**WORK TASK**
Please write out the entire listing below exactly, excluding its pictures.

**SUPPLIED INFORMATION**
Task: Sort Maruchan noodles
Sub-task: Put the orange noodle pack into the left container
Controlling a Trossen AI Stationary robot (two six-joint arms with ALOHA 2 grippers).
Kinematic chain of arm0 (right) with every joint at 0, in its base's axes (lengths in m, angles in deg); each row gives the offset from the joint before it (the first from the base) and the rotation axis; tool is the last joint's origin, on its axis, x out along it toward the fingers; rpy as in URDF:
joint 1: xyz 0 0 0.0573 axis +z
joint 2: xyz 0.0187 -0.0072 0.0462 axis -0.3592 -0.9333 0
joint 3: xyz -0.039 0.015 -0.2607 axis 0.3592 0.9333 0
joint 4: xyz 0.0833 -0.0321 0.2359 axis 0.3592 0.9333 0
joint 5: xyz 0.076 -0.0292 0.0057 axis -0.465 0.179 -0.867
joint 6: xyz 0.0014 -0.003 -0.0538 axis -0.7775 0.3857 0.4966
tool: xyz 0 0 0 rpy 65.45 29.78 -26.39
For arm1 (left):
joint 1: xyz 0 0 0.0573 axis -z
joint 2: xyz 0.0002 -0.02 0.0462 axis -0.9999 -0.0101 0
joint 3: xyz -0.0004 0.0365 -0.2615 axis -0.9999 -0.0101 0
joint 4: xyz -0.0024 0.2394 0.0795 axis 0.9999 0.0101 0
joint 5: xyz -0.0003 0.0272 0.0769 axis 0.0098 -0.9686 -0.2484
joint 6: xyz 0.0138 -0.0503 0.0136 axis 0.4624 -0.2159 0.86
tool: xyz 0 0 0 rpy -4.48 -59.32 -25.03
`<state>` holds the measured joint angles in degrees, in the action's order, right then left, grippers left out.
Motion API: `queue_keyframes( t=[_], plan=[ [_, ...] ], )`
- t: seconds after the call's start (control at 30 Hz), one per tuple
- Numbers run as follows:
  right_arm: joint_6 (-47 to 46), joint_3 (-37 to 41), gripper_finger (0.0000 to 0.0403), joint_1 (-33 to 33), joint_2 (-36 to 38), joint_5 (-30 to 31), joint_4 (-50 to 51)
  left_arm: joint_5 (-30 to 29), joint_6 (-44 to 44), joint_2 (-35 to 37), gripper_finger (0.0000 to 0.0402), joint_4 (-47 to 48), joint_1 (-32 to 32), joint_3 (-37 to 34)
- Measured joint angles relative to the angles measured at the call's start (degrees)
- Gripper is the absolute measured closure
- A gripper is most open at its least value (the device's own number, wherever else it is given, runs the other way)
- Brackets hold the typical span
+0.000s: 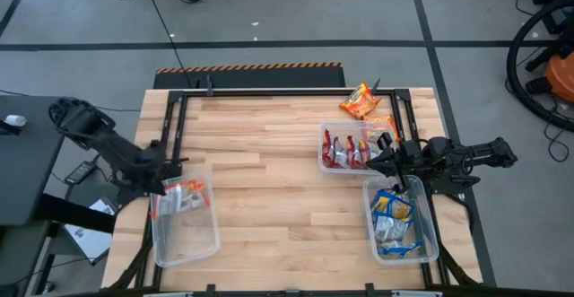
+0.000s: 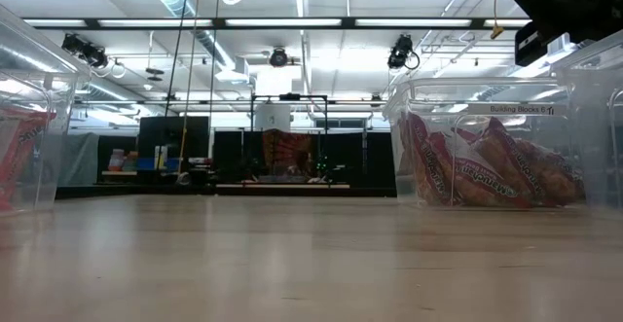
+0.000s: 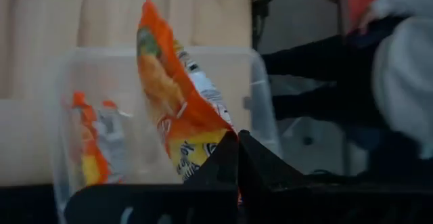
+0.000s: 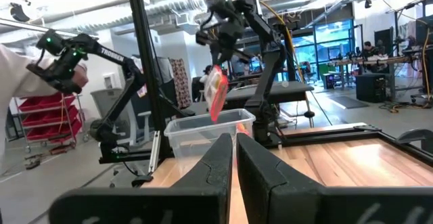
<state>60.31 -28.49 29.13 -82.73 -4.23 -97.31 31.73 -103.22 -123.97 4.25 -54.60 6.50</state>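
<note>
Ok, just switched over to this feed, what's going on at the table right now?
The left gripper is shut on an orange noodle packet, holding it over the left bin, which already has orange packets. The right gripper waits shut, holding nothing, between the red-packet bin and blue-packet bin. One orange packet lies loose.

Three clear bins [image 1: 184, 234] stand on one table [image 1: 269, 171]; one orange packet [image 1: 359, 100] lies loose at upper right; two arms.
</note>
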Motion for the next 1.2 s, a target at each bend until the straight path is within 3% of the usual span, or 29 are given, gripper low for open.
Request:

**TASK SOLUTION**
Task: Sort Maruchan noodles
Sub-task: Put the orange noodle pack into the left container
Controlling a Trossen AI Stationary robot (two six-joint arms with ALOHA 2 grippers).
Kinematic chain of arm0 (right) with every joint at 0, in its base's axes (lengths in m, angles in deg); each row gives the offset from the joint before it (the first from the base) and the rotation axis; tool is the last joint's origin, on its axis, x out along it toward the fingers; rpy as in URDF:
joint 1: xyz 0 0 0.0573 axis +z
joint 2: xyz 0.0187 -0.0072 0.0462 axis -0.3592 -0.9333 0
joint 3: xyz -0.039 0.015 -0.2607 axis 0.3592 0.9333 0
joint 4: xyz 0.0833 -0.0321 0.2359 axis 0.3592 0.9333 0
joint 5: xyz 0.076 -0.0292 0.0057 axis -0.465 0.179 -0.867
joint 6: xyz 0.0014 -0.003 -0.0538 axis -0.7775 0.3857 0.4966
tool: xyz 0 0 0 rpy 65.45 29.78 -26.39
For arm1 (left):
joint 1: xyz 0 0 0.0573 axis -z
joint 2: xyz 0.0002 -0.02 0.0462 axis -0.9999 -0.0101 0
joint 3: xyz -0.0004 0.0365 -0.2615 axis -0.9999 -0.0101 0
joint 4: xyz -0.0024 0.2394 0.0795 axis 0.9999 0.0101 0
joint 5: xyz -0.0003 0.0272 0.0769 axis 0.0098 -0.9686 -0.2484
joint 6: xyz 0.0138 -0.0503 0.0136 axis 0.4624 -0.2159 0.86
tool: xyz 0 0 0 rpy -4.48 -59.32 -25.03
`<state>` holds the measured joint angles in degrees, in the action's order, right then left, grippers left out.
Motion API: `queue_keyframes( t=[_], plan=[ [_, ...] ], )`
- t: seconds after the call's start (control at 30 Hz), one per tuple
- Numbers run as follows:
  right_arm: joint_6 (-47 to 46), joint_3 (-37 to 41), gripper_finger (0.0000 to 0.0403), joint_1 (-33 to 33), joint_2 (-36 to 38), joint_5 (-30 to 31), joint_4 (-50 to 51)
  left_arm: joint_5 (-30 to 29), joint_6 (-44 to 44), joint_2 (-35 to 37), gripper_finger (0.0000 to 0.0402), joint_4 (-47 to 48), joint_1 (-32 to 32), joint_3 (-37 to 34)
- Measured joint angles relative to the angles measured at the call's start (degrees)
- Gripper is the absolute measured closure
- A gripper is most open at its least value (the device's own number, wherever else it is given, runs the other way)
- Brackets hold the typical span
+0.000s: 
+0.000s: 
+0.000s: 
+0.000s: 
<state>60.31 -28.49 29.13 -82.73 -4.23 -97.31 31.73 -103.22 -123.97 4.25 -54.60 6.50</state>
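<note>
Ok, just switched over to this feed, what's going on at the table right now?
The left gripper is shut on an orange noodle packet, holding it over the left bin, which already has orange packets. The right gripper waits shut, holding nothing, between the red-packet bin and blue-packet bin. One orange packet lies loose.

Three clear bins [image 1: 184, 234] stand on one table [image 1: 269, 171]; one orange packet [image 1: 359, 100] lies loose at upper right; two arms.
</note>
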Motion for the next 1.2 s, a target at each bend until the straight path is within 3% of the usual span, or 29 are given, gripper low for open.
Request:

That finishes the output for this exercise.